No one doubts that the Chesapeake Bay has been stressed by animal and crop production -- as well as by regional development -- across its entire watershed, a landmass of 64,000 square miles. For some time, Agricultural Research Service (ARS) scientists and others have been investigating ways to mitigate or prevent harm from farming practices. ARS is the chief scientific research agency of the U.S. Department of Agriculture (USDA).
The good news is: There's been progress. The bay's total estimated levels of phosphorus fell from 27.1 million pounds of phosphorus in 1985 to 19.5 million in 2002. The nitrogen level fell from 338 million pounds in 1985 to 278 million in 2002.
To further reduce runoff into the bay, soil scientist Greg McCarty with ARS' Hydrology and Remote Sensing Laboratory in Beltsville, Md., has done extensive research on the use of riparian buffer zones to reduce the amount of nutrients getting into waterways. These buffer zones--wooded or grassy areas in wetlands and along streambanks--help filter out pollutants and excess nutrients.
Unfortunately, the nutrient reductions made to date may still be insufficient because, in the summer of 2005, there was almost no oxygen in 3 percent of the bay's waters, and 21 percent had low levels, according to the multiagency Chesapeake Bay Program. This was the lowest oxygen level detected in the bay's central region since CBP monitoring began in 1984.

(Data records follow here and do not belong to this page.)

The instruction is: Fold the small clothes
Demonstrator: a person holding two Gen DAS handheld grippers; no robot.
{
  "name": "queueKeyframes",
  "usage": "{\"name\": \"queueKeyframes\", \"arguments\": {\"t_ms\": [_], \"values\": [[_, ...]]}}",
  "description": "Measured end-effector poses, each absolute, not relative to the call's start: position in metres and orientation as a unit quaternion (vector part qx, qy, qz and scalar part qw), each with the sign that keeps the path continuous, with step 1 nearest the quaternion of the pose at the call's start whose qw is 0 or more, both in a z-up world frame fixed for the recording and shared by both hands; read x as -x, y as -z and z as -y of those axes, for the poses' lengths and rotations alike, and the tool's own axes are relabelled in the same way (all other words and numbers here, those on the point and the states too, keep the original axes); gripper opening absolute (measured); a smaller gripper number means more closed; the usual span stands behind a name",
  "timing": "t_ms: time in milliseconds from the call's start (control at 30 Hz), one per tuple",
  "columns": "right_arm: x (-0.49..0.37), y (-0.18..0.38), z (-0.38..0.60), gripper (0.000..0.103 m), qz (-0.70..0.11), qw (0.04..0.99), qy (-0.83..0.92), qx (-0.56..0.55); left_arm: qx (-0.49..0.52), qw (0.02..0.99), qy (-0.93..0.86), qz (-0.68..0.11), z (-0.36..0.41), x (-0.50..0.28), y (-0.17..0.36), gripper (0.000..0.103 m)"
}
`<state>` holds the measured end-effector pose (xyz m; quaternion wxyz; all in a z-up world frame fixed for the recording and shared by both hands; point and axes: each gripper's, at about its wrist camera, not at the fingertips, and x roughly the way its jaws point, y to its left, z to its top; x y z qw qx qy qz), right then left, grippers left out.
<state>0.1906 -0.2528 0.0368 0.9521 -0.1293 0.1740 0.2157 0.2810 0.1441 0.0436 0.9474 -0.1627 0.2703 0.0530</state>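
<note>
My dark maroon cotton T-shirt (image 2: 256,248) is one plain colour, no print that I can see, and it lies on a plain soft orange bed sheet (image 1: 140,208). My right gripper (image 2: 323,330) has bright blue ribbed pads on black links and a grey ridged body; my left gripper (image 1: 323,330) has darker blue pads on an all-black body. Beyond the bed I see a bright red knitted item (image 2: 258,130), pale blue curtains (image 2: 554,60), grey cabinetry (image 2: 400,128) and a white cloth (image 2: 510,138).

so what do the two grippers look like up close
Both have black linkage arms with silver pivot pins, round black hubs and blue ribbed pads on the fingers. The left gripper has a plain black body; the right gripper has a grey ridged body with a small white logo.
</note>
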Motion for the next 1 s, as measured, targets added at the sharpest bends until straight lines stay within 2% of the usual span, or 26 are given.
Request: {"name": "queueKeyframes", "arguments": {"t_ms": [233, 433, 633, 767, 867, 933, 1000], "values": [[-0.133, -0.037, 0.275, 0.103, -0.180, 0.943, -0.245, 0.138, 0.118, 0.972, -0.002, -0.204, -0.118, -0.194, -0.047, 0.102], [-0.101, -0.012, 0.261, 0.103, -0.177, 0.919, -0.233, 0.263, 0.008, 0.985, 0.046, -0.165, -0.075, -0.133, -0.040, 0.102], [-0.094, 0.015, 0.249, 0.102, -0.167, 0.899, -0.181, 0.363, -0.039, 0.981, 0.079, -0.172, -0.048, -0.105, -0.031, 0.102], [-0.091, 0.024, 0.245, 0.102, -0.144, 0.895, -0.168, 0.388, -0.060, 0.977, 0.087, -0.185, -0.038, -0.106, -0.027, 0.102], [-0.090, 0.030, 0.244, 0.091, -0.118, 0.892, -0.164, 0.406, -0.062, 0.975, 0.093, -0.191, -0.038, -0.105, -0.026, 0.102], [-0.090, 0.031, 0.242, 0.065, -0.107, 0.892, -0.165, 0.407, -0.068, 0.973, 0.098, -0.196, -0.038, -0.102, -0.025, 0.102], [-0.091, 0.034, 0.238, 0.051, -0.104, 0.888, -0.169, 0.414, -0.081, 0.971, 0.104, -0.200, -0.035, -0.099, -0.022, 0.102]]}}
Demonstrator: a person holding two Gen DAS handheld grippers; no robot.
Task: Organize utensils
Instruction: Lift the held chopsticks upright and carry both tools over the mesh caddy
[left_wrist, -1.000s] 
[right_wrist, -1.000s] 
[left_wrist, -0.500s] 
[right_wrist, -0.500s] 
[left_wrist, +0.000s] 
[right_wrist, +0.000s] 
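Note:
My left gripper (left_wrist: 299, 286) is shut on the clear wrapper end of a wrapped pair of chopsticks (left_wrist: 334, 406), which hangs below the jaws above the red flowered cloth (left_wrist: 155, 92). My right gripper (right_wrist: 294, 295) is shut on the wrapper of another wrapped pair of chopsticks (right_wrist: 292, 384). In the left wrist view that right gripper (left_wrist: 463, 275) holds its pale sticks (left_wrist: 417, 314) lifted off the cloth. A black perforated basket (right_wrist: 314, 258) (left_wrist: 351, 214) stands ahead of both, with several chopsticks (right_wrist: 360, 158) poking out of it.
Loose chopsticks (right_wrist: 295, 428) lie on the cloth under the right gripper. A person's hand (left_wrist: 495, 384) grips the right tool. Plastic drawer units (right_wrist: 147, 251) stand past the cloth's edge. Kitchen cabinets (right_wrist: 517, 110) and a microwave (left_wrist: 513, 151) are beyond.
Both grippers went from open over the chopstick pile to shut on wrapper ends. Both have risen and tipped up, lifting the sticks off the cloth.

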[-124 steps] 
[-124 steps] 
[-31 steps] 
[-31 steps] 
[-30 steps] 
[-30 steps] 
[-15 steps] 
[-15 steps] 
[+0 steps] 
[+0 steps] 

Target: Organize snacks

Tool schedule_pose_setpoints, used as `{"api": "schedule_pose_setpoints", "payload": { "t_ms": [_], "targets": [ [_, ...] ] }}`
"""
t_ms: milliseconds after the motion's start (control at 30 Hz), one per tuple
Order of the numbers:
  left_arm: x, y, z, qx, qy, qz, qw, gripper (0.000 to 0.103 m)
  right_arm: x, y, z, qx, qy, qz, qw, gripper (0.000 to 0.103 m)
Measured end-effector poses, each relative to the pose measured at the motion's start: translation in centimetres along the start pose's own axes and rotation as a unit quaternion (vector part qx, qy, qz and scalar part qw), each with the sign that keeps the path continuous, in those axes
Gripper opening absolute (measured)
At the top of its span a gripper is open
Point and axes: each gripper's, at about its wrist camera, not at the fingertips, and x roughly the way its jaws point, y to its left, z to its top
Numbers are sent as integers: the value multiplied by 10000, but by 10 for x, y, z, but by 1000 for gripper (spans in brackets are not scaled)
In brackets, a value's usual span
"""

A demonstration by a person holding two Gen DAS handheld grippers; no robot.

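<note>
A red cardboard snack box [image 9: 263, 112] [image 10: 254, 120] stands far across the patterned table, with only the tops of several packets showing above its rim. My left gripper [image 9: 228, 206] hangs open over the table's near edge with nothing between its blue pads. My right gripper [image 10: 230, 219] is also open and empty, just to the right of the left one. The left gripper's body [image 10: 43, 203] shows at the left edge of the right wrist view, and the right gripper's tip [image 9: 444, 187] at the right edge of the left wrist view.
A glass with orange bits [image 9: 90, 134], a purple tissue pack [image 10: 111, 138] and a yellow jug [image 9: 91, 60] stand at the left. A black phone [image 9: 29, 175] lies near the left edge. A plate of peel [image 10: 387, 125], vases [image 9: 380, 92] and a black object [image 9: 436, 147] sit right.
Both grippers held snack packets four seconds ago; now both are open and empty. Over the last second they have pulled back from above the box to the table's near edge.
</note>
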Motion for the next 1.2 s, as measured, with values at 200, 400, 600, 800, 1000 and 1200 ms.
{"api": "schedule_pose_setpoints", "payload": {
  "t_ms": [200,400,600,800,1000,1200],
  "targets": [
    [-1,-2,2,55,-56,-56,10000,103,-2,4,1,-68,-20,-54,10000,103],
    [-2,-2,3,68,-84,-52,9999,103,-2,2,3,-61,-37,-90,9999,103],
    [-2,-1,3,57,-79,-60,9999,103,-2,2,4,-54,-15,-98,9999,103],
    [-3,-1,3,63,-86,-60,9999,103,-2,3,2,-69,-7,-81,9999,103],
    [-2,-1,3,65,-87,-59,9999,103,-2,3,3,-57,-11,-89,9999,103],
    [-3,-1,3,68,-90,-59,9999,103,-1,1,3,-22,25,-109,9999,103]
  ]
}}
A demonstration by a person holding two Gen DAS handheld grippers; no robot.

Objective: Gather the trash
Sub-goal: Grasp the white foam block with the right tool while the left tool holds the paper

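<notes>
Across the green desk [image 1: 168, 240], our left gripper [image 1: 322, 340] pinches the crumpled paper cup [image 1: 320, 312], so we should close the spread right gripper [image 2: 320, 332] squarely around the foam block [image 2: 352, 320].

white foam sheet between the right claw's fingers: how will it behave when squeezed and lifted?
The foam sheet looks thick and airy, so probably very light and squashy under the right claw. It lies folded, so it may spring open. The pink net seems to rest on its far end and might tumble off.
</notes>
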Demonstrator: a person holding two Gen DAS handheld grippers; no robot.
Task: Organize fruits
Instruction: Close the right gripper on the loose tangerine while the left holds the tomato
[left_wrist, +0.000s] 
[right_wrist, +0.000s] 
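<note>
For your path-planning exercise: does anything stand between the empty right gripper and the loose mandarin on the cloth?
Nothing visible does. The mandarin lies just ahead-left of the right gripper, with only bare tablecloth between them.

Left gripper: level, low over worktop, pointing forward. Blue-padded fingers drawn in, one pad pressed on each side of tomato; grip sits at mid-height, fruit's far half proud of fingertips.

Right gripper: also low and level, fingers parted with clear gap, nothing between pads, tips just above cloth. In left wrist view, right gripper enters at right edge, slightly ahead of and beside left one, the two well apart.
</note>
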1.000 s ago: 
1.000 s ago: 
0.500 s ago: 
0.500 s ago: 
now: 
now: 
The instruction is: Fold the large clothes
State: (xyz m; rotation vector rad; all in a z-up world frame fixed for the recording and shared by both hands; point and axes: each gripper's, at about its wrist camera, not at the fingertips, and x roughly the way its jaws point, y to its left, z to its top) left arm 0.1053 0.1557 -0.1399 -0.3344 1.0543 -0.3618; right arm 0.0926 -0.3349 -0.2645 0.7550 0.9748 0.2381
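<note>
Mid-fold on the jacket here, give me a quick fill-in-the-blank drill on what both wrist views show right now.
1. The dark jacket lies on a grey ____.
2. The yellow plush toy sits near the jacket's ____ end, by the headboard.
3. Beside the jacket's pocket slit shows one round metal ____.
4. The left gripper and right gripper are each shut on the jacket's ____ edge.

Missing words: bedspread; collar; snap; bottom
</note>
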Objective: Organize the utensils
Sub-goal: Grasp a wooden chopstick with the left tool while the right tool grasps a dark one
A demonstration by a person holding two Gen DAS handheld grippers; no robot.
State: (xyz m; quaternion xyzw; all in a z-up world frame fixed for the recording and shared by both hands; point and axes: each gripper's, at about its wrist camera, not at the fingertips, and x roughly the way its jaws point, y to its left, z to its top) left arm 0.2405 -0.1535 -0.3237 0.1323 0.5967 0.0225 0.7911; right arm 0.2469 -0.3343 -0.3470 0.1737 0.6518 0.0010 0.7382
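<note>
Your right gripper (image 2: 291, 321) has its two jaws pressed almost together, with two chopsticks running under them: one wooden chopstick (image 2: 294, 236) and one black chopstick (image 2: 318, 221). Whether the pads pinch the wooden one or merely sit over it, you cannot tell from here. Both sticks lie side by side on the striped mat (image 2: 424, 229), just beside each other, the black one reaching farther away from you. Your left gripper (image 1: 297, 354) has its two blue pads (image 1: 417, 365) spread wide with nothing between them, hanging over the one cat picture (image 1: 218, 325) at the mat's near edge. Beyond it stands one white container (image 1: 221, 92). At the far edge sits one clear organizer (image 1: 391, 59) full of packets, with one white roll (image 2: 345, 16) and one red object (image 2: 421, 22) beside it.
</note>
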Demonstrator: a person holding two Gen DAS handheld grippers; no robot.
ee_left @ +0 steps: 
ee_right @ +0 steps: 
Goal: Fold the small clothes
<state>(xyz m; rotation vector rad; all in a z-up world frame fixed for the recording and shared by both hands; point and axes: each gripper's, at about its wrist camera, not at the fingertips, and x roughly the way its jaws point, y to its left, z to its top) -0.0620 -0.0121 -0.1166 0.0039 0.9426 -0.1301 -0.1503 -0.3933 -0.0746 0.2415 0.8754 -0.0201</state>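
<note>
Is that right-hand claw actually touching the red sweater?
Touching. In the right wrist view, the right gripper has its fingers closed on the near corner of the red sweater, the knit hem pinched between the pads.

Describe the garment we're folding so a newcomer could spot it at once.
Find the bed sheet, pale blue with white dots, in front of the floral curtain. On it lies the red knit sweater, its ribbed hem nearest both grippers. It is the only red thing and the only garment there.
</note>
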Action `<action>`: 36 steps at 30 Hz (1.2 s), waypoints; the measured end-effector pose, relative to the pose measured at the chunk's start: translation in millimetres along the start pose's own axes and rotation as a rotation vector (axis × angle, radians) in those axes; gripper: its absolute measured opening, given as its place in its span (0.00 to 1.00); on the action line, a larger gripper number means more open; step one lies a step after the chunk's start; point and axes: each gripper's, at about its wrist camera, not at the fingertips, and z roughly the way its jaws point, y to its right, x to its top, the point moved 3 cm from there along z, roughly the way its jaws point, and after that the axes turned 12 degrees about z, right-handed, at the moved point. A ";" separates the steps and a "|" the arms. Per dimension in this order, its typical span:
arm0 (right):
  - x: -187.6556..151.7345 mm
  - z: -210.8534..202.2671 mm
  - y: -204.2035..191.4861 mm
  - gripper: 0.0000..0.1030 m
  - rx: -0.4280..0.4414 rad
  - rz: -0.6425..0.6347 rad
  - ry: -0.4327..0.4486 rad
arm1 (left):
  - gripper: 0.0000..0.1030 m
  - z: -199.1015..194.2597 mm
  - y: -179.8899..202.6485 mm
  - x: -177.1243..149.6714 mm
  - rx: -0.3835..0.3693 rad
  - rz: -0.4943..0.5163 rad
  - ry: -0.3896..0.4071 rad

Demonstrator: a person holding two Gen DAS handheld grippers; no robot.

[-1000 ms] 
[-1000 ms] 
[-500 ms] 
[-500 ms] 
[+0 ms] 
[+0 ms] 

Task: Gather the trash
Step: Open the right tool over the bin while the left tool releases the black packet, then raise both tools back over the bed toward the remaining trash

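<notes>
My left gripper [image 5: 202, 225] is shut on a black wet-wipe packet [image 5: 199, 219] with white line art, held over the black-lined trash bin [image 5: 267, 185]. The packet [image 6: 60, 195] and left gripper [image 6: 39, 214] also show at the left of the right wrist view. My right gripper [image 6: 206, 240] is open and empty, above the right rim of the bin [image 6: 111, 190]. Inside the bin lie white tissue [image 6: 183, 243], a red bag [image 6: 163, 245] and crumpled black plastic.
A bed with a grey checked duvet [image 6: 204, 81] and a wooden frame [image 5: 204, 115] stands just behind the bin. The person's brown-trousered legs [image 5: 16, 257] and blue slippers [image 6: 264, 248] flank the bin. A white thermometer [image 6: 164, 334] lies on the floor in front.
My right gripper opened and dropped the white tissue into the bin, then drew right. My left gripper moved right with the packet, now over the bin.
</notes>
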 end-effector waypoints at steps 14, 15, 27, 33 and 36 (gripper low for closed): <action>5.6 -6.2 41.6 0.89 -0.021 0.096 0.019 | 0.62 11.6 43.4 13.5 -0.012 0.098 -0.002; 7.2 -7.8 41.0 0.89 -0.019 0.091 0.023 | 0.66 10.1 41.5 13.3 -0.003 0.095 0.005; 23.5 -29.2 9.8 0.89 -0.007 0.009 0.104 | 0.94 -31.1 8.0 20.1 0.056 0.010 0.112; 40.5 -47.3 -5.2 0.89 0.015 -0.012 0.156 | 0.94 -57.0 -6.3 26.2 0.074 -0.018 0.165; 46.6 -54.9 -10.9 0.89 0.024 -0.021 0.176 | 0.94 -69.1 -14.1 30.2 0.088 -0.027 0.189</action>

Now, in addition to scientific studies by state and federal agencies to improve the bay, there is a USDA effort under way called CEAP (the Conservation Effects Assessment Project) tapping watershed researchers nationwide to assess the benefits and value of conservation efforts. As part of the CEAP project, the researchers are using historical data and monitoring of current conditions to estimate the impact of conservation practices like riparian zones and cover crops on environmental issues such as quality of the water entering the bay.